Department of Information Systems and Analytics, Bryant University, United States of America.
Department of Electrical and Computer Engineering, Northeastern University, United States of America.
Neural Netw. 2022 May;149:95-106. doi: 10.1016/j.neunet.2022.02.001. Epub 2022 Feb 10.
Lifelong Learning (LL) refers to the ability to continually learn and solve new problems with incremental available information over time while retaining previous knowledge. Much attention has been given lately to Supervised Lifelong Learning (SLL) with a stream of labelled data. In contrast, we focus on resolving challenges in Unsupervised Lifelong Learning (ULL) with streaming unlabelled data when the data distribution and the unknown class labels evolve over time. Bayesian framework is natural to incorporate past knowledge and sequentially update the belief with new data. We develop a fully Bayesian inference framework for ULL with a novel end-to-end Deep Bayesian Unsupervised Lifelong Learning (DBULL) algorithm, which can progressively discover new clusters without forgetting the past with unlabelled data while learning latent representations. To efficiently maintain past knowledge, we develop a novel knowledge preservation mechanism via sufficient statistics of the latent representation for raw data. To detect the potential new clusters on the fly, we develop an automatic cluster discovery and redundancy removal strategy in our inference inspired by Nonparametric Bayesian statistics techniques. We demonstrate the effectiveness of our approach using image and text corpora benchmark datasets in both LL and batch settings.

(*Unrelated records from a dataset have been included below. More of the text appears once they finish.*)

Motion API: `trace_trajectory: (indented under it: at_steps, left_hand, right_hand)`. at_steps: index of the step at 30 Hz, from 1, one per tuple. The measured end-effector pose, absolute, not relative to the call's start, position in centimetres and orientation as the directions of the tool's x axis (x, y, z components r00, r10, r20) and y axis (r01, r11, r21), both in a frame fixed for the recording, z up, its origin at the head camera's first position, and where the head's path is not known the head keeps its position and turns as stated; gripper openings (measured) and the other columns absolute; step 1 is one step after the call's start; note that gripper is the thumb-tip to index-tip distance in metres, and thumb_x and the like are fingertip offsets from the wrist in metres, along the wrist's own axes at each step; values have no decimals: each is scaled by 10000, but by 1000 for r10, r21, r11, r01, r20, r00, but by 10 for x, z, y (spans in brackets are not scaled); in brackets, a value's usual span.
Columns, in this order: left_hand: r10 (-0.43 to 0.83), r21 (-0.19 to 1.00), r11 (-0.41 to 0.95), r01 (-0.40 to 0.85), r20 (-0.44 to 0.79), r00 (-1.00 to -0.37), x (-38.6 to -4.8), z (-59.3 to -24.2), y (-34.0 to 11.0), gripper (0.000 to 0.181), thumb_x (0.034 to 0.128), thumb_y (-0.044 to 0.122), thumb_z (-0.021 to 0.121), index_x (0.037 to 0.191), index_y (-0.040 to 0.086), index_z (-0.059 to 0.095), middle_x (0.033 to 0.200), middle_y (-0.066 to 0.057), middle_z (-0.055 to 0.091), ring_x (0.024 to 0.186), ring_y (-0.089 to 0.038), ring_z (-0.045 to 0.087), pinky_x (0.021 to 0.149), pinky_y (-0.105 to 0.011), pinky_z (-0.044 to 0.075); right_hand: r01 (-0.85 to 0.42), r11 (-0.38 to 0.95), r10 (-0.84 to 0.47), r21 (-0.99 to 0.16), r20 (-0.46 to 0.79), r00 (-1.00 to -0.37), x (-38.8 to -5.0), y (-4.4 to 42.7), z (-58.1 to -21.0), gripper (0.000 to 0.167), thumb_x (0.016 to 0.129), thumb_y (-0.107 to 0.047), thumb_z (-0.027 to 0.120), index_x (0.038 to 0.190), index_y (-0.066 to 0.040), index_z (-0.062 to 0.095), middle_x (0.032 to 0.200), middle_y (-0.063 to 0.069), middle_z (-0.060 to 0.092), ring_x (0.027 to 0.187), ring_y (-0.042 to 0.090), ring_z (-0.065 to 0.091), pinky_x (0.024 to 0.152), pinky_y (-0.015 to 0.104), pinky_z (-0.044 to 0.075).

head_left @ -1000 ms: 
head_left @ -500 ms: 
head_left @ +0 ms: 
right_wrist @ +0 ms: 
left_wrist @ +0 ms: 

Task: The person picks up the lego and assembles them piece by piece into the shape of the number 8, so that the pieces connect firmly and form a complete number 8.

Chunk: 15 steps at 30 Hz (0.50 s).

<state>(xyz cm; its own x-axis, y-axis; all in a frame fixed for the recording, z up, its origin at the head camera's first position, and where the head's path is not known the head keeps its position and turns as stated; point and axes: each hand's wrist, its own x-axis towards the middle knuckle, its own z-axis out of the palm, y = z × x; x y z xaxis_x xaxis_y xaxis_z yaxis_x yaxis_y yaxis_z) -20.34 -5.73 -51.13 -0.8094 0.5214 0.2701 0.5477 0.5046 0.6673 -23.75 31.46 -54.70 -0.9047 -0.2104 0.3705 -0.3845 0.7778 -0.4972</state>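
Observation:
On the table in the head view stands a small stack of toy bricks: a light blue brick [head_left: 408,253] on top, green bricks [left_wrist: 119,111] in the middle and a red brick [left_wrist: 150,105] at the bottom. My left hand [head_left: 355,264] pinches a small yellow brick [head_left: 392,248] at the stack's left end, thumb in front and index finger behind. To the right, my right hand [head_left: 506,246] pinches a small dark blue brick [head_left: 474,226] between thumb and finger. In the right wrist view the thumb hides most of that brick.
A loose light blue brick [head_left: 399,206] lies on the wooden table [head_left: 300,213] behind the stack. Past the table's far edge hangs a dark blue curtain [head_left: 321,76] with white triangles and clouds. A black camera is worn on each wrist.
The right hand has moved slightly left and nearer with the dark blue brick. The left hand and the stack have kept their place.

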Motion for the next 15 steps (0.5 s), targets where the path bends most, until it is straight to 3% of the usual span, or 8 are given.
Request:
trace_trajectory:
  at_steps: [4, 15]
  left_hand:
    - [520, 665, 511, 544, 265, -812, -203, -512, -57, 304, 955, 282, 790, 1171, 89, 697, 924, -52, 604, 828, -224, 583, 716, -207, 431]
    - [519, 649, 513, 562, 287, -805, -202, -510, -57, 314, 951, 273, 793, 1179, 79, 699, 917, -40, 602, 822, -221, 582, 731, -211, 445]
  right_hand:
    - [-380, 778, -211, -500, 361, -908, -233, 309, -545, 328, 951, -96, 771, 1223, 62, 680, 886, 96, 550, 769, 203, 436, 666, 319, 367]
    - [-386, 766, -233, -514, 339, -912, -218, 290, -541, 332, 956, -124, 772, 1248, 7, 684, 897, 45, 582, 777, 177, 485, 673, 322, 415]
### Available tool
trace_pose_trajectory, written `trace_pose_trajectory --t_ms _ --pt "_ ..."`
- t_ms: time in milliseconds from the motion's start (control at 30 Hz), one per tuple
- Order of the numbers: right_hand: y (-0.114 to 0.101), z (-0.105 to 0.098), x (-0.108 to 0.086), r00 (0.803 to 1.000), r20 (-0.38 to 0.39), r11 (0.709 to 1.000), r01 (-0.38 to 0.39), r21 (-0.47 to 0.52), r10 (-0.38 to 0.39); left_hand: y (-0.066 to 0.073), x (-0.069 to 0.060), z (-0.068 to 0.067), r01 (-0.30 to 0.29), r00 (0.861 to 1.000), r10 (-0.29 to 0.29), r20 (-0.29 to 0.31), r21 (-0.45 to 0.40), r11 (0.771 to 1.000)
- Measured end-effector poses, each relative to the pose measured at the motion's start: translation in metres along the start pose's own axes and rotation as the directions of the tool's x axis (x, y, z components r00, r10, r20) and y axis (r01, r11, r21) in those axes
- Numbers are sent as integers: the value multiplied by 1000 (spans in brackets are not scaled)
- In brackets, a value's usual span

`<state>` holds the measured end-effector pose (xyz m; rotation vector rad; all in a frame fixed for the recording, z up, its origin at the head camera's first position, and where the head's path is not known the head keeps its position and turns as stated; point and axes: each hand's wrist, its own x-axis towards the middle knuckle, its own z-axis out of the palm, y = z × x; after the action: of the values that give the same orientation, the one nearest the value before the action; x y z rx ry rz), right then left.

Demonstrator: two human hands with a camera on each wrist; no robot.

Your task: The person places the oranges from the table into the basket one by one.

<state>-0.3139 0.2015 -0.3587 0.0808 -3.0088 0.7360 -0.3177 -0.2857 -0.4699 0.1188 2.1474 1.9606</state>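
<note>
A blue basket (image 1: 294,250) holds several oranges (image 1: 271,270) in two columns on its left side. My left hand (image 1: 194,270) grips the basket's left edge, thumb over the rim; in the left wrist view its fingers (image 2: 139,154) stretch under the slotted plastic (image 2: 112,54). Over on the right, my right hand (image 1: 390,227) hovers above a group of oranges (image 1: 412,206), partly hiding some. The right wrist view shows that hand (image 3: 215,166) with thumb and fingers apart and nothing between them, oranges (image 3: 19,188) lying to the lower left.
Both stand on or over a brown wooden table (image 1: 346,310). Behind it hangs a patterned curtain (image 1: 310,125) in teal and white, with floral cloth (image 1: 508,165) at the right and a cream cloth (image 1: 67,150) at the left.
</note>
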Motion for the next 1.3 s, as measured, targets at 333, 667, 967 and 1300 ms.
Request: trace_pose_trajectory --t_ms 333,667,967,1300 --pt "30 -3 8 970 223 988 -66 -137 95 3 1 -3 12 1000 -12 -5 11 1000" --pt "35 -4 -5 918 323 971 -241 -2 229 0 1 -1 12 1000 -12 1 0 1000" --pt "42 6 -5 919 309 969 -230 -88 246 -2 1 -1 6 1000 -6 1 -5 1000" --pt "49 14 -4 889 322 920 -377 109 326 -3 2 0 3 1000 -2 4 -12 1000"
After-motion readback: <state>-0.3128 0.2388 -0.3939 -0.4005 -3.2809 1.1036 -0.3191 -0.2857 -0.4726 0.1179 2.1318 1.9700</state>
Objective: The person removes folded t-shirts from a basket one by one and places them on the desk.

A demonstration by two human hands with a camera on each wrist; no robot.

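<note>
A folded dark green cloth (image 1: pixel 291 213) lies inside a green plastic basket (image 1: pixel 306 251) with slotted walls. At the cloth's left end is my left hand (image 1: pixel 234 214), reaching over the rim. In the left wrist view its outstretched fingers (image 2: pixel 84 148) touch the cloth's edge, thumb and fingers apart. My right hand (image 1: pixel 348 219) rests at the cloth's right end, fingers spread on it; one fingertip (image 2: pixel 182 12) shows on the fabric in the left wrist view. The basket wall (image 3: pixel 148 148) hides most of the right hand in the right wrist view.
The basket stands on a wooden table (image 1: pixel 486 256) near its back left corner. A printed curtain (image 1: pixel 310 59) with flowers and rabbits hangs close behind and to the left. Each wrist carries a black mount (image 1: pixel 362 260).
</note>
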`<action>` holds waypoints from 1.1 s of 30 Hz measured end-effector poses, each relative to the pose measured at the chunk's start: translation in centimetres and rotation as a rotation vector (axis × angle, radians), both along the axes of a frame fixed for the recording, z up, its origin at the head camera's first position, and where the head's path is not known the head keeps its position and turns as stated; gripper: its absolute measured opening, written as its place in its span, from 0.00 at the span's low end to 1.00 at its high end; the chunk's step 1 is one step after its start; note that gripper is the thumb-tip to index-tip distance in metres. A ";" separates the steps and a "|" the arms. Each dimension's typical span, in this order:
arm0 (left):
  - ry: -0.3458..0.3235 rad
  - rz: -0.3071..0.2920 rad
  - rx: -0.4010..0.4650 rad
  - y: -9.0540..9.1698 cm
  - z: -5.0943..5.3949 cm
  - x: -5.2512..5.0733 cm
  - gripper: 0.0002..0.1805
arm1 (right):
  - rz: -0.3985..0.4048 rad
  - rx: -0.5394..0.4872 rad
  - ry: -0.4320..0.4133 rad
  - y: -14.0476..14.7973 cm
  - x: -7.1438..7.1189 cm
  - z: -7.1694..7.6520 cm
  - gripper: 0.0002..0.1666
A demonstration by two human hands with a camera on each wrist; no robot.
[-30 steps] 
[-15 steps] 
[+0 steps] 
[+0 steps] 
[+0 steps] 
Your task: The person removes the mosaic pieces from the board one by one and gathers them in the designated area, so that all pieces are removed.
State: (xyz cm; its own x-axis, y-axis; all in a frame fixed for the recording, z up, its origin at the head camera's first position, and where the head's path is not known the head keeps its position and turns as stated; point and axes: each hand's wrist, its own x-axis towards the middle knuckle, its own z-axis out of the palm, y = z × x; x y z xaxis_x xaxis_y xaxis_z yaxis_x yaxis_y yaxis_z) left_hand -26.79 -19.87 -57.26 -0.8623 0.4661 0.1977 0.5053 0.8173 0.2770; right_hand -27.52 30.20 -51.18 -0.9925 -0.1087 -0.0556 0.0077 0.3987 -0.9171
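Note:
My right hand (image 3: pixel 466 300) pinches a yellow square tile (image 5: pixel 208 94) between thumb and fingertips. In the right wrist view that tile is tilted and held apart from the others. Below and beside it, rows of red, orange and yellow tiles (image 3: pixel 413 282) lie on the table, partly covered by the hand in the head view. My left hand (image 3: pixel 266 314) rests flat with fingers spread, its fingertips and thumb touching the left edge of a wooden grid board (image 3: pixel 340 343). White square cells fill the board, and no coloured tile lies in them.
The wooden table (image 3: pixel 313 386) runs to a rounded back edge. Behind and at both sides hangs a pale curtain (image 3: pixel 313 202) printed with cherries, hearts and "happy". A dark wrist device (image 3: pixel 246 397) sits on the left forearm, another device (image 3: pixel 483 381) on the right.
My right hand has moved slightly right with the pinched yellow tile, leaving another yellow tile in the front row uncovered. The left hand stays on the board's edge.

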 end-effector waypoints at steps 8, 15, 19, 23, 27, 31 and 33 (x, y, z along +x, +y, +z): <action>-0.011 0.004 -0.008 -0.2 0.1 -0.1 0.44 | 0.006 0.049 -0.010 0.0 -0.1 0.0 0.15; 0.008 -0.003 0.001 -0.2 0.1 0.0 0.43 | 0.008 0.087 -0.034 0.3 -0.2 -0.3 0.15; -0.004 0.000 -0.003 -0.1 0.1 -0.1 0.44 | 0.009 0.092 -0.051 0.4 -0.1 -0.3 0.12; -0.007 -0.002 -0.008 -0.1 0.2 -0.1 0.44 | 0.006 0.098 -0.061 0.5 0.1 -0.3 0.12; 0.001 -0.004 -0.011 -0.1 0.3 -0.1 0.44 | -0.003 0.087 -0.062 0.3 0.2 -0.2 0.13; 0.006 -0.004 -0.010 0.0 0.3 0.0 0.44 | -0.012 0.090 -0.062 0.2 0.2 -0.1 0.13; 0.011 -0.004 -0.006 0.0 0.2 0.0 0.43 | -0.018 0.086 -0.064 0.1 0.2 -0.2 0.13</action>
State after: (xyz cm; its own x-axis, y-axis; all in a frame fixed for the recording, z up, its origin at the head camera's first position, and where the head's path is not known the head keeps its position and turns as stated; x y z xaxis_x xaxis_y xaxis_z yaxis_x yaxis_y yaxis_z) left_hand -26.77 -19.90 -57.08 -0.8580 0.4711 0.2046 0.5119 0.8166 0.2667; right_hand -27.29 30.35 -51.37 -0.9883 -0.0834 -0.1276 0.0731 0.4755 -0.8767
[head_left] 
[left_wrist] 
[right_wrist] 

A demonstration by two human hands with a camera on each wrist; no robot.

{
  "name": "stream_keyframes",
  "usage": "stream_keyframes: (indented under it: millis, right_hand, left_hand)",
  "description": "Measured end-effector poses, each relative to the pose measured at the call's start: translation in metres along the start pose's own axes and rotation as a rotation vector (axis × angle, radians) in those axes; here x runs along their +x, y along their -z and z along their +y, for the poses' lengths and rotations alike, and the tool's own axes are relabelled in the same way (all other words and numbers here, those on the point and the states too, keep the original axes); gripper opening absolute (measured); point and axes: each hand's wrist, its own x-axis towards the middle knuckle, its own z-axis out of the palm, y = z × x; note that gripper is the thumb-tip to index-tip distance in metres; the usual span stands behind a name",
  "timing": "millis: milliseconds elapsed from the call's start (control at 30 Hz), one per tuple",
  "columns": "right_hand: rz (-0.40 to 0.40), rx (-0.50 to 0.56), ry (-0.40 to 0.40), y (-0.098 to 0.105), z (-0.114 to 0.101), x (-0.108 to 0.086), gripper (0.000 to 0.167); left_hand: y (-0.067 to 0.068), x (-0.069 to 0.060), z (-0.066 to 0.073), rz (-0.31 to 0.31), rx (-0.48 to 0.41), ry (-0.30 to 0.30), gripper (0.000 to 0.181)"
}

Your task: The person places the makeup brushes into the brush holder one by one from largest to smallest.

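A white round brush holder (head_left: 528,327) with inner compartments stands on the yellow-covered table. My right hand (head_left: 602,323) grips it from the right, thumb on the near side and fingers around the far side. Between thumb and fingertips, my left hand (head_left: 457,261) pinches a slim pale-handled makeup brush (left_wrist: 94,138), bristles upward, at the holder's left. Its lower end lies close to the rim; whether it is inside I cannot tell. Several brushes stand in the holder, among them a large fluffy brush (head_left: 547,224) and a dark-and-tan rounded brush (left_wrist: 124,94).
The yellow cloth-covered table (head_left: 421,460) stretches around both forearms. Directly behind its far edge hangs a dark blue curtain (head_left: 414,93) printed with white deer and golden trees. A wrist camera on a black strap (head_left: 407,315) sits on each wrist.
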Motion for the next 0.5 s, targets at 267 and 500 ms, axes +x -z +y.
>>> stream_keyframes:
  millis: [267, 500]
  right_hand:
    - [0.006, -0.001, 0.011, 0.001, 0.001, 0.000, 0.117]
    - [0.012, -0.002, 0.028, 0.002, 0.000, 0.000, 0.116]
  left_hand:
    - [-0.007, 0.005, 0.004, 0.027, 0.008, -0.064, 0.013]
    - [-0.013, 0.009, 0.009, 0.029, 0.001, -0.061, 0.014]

终身学习(LL)是指随着时间的推移,不断学习和解决新问题的能力,同时保留以前的知识。最近,人们对有监督终身学习(SLL)给予了很多关注,即使用带有标签的数据的流。相比之下,当数据分布和未知类别标签随时间演变时,我们专注于解决无监督终身学习(ULL)中的挑战,即使用无标签数据的流。贝叶斯框架自然地包含了过去的知识,并随着新数据的出现,对信念进行顺序更新。我们开发了一个具有新颖的端到端深度贝叶斯无监督终身学习(DBULL)算法的 ULL 的全贝叶斯推理框架,该算法可以在不忘记过去的情况下,使用无标签数据逐步发现新的集群,同时学习潜在的表示。为了有效地保留过去的知识,我们通过原始数据的潜在表示的充分统计量开发了一种新的知识保留机制。为了实时检测潜在的新集群,我们在推理中开发了一种自动集群发现和冗余去除策略,这受到非参数贝叶斯统计技术的启发。我们使用图像和文本语料基准数据集在 LL 和批量设置中展示了我们方法的有效性。